- [How to complete this task]:
Where a line has odd spacing or punctuation, keep it; transcribe all the entries exactly.

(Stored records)
# # # # #
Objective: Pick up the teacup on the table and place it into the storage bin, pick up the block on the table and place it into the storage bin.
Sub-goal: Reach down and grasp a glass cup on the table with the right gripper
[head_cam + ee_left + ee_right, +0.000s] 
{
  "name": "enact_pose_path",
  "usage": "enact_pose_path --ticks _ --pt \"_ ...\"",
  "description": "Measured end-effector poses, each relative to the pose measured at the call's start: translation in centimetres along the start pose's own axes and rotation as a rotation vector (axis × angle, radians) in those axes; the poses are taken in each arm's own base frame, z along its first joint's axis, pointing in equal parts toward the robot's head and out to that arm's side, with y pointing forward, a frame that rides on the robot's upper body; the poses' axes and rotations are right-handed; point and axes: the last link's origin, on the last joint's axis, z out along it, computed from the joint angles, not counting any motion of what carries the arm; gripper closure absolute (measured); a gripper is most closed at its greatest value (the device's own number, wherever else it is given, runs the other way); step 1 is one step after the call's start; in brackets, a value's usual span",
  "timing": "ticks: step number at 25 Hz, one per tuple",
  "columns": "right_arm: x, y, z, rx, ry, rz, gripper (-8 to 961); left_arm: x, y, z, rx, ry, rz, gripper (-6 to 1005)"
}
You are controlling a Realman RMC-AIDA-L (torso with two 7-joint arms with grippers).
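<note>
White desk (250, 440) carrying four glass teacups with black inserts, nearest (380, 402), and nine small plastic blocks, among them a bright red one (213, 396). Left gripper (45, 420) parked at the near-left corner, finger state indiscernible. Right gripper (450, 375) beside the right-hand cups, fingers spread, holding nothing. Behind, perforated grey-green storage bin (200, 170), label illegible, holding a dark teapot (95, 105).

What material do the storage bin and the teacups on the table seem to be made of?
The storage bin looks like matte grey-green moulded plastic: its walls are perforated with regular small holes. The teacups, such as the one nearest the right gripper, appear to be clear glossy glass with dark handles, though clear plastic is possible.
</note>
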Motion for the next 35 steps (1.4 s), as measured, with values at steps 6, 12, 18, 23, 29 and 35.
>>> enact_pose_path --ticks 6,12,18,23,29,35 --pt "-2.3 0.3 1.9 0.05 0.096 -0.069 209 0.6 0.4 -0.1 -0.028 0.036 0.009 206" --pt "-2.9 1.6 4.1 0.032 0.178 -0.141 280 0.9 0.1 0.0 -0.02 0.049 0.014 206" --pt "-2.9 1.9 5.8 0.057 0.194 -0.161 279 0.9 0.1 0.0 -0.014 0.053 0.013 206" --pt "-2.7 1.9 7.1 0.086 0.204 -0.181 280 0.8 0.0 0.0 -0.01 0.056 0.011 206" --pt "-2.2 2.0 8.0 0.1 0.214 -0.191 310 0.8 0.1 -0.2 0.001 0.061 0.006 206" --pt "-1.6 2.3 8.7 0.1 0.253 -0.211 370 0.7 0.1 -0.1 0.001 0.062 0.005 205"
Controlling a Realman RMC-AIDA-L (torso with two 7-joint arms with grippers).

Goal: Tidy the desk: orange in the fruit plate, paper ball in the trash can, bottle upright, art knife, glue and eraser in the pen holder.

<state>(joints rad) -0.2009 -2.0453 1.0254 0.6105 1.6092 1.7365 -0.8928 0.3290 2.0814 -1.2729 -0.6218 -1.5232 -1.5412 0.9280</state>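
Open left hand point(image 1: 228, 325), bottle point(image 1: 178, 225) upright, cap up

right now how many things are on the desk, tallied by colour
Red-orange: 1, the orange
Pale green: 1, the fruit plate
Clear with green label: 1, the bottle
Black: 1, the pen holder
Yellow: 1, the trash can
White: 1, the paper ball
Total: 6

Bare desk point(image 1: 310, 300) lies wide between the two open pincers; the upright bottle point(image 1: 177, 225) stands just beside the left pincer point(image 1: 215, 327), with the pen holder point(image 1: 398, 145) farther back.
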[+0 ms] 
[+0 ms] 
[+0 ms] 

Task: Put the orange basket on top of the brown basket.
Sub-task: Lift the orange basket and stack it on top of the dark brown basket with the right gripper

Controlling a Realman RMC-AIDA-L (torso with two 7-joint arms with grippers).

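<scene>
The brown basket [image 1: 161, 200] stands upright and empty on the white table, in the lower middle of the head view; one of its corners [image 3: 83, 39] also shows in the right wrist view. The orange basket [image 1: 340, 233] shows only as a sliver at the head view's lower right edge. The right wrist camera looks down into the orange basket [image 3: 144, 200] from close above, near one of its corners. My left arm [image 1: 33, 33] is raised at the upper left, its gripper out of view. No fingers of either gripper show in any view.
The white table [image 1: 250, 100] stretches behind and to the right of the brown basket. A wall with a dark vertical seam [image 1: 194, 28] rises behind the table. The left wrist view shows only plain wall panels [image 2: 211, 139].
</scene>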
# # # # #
- [The completed task]:
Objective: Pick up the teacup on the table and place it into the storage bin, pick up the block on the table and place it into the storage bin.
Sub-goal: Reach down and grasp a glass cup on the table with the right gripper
[head_cam + ee_left + ee_right, +0.000s] 
{
  "name": "enact_pose_path",
  "usage": "enact_pose_path --ticks _ --pt \"_ ...\"",
  "description": "Measured end-effector poses, each relative to the pose measured at the call's start: translation in centimetres along the start pose's own axes and rotation as a rotation vector (axis × angle, radians) in those axes; the poses are taken in each arm's own base frame, z along its first joint's axis, pointing in equal parts toward the robot's head and out to that arm's side, with y pointing forward, a frame that rides on the robot's upper body; the poses' axes and rotations are right-handed; point and axes: the last link's origin, on the last joint's axis, z out along it, computed from the joint angles, not counting any motion of what carries the arm; gripper closure absolute (measured); a gripper is most closed at its greatest value (the device's own number, wherever else it is given, runs the other way); step 1 is one step after the call's start; in brackets, a value's usual span",
  "timing": "ticks: step number at 25 Hz, one per tuple",
  "columns": "right_arm: x, y, z, rx, ry, rz, gripper (-8 to 961); left_arm: x, y, z, rx, ry, rz, gripper (-6 to 1005)"
}
You are controlling a Realman RMC-AIDA-L (torso with two 7-joint arms with grippers).
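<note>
White desk (250, 440) carrying four glass teacups with black inserts, nearest (380, 402), and nine small plastic blocks, among them a bright red one (213, 396). Left gripper (45, 420) parked at the near-left corner, finger state indiscernible. Right gripper (450, 375) beside the right-hand cups, fingers spread, holding nothing. Behind, perforated grey-green storage bin (200, 170), label illegible, holding a dark teapot (95, 105).

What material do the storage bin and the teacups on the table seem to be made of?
The storage bin looks like matte grey-green moulded plastic: its walls are perforated with regular small holes. The teacups, such as the one nearest the right gripper, appear to be clear glossy glass with dark handles, though clear plastic is possible.
</note>
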Motion for the next 35 steps (1.4 s), as measured, with values at steps 6, 12, 18, 23, 29 and 35.
>>> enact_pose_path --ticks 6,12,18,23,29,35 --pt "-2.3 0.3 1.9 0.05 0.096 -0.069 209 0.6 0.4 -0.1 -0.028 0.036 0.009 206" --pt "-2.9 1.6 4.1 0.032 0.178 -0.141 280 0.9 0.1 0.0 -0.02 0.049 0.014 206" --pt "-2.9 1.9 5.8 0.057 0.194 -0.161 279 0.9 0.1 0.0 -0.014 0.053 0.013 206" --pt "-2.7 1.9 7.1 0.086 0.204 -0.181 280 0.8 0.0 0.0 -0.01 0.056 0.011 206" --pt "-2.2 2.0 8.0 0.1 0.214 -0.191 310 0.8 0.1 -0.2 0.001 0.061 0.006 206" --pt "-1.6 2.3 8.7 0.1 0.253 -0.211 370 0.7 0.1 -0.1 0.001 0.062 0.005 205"
Controlling a Realman RMC-AIDA-L (torso with two 7-joint arms with grippers).

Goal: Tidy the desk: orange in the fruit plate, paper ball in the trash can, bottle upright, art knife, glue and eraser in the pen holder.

<state>(joints rad) -0.2009 -2.0453 1.0254 0.6105 1.6092 1.7365 -0.8928 0.3290 2.0814 -1.2729 -0.6218 -1.5232 -1.5412 0.9280</state>
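Open left hand point(image 1: 228, 325), bottle point(image 1: 178, 225) upright, cap up

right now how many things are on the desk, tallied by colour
Red-orange: 1, the orange
Pale green: 1, the fruit plate
Clear with green label: 1, the bottle
Black: 1, the pen holder
Yellow: 1, the trash can
White: 1, the paper ball
Total: 6

Bare desk point(image 1: 310, 300) lies wide between the two open pincers; the upright bottle point(image 1: 177, 225) stands just beside the left pincer point(image 1: 215, 327), with the pen holder point(image 1: 398, 145) farther back.
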[+0 ms] 
[+0 ms] 
[+0 ms] 

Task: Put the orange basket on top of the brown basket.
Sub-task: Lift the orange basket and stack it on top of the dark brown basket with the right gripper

Controlling a Realman RMC-AIDA-L (torso with two 7-joint arms with grippers).

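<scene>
The brown basket [image 1: 161, 200] stands upright and empty on the white table, in the lower middle of the head view; one of its corners [image 3: 83, 39] also shows in the right wrist view. The orange basket [image 1: 340, 233] shows only as a sliver at the head view's lower right edge. The right wrist camera looks down into the orange basket [image 3: 144, 200] from close above, near one of its corners. My left arm [image 1: 33, 33] is raised at the upper left, its gripper out of view. No fingers of either gripper show in any view.
The white table [image 1: 250, 100] stretches behind and to the right of the brown basket. A wall with a dark vertical seam [image 1: 194, 28] rises behind the table. The left wrist view shows only plain wall panels [image 2: 211, 139].
</scene>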

The exercise asks for nothing more.